Let's face it, the numbers of people with a /3x0 at hoe is close
to zero, so all stuff was done at your job. Terms like shareware,
or free software never has been an issue. It was more like an
old boys network. With an exception of IBMs software and some
comercial package it was always up to some kind of trade and
haggle - If you hear about some interesting app, you just ask
to get it - often you got huge packages for free (Well, not
realy, you always did sen back some bottles of beer or Cognac
for the next 'Meeting' :)

There are user groups among mainframe users, and most are
still in existence - just again, they are like english clubs
and not just a regular reserved table in some pizza shop.

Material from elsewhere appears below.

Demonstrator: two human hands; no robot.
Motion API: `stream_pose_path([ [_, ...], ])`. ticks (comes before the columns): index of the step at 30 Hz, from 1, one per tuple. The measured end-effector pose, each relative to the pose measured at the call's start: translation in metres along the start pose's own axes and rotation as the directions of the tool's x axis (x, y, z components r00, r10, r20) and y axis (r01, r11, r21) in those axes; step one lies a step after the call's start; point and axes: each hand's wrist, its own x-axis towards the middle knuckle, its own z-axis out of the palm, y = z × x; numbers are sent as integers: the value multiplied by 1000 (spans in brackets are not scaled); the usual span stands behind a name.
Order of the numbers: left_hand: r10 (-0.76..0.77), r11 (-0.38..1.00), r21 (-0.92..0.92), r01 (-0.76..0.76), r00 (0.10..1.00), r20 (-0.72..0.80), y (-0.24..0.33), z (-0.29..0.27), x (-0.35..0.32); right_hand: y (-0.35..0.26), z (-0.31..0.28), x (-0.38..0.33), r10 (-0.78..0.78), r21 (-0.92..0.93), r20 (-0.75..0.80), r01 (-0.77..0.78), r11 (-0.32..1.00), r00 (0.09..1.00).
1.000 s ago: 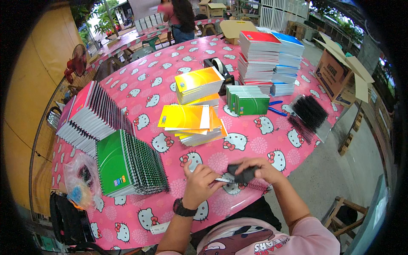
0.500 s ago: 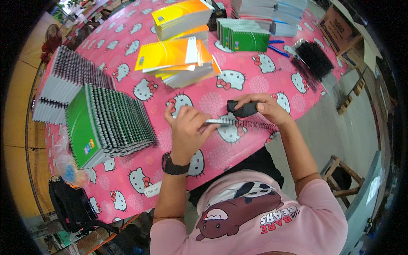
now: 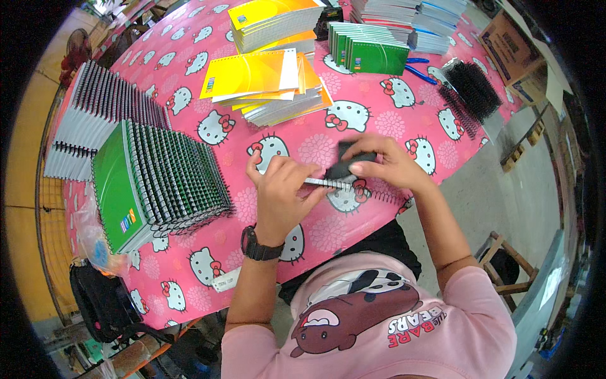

> DEC machines generally had at least schematics and a technical manual
> available. And most of the components were off-the-shelf. This, alas,
> doesn't apply to IBM machines.

Again it's more a thing of quantity, so it is less known, but the
same you said is true for the IBM (Big Iron) world - Buy a Fujitsu
CPU, add Hitatchi chanel controller ans some drives, add CDC tapes,
maybe some SIEMENS network/terminal components and Terminals from
someone else (lets say Tandberg :) - now add an OS of your flavour
(in most cases some IBM OS) and you have a working mainframe system.
And if you took a non IBM OS, you even managed it to be completly
IBM free :)

> > by the hackers themselves.

> I don't think there was a deliberate policy amongst hackers to throw this
> stuff out (certainly not from any of the hackers I've met), but you can
> bet 'that ancient tape of IBM software' would have been a good candidate
> for a scratch tape :-(

Jep. After a machine is dismissed, most of the storage medias have
just been thrown away. But Tapes (and other medias) where DATA storage.
And the data has been just moved to newer medias on a regular schedule.
Programm tapes are quite raere within the mainframe world - remember,
within each generation you can put all software a data center did use
on just one (or a maximum of two) tapes. And these two tapes where
kept among _thousands_ of data tapes.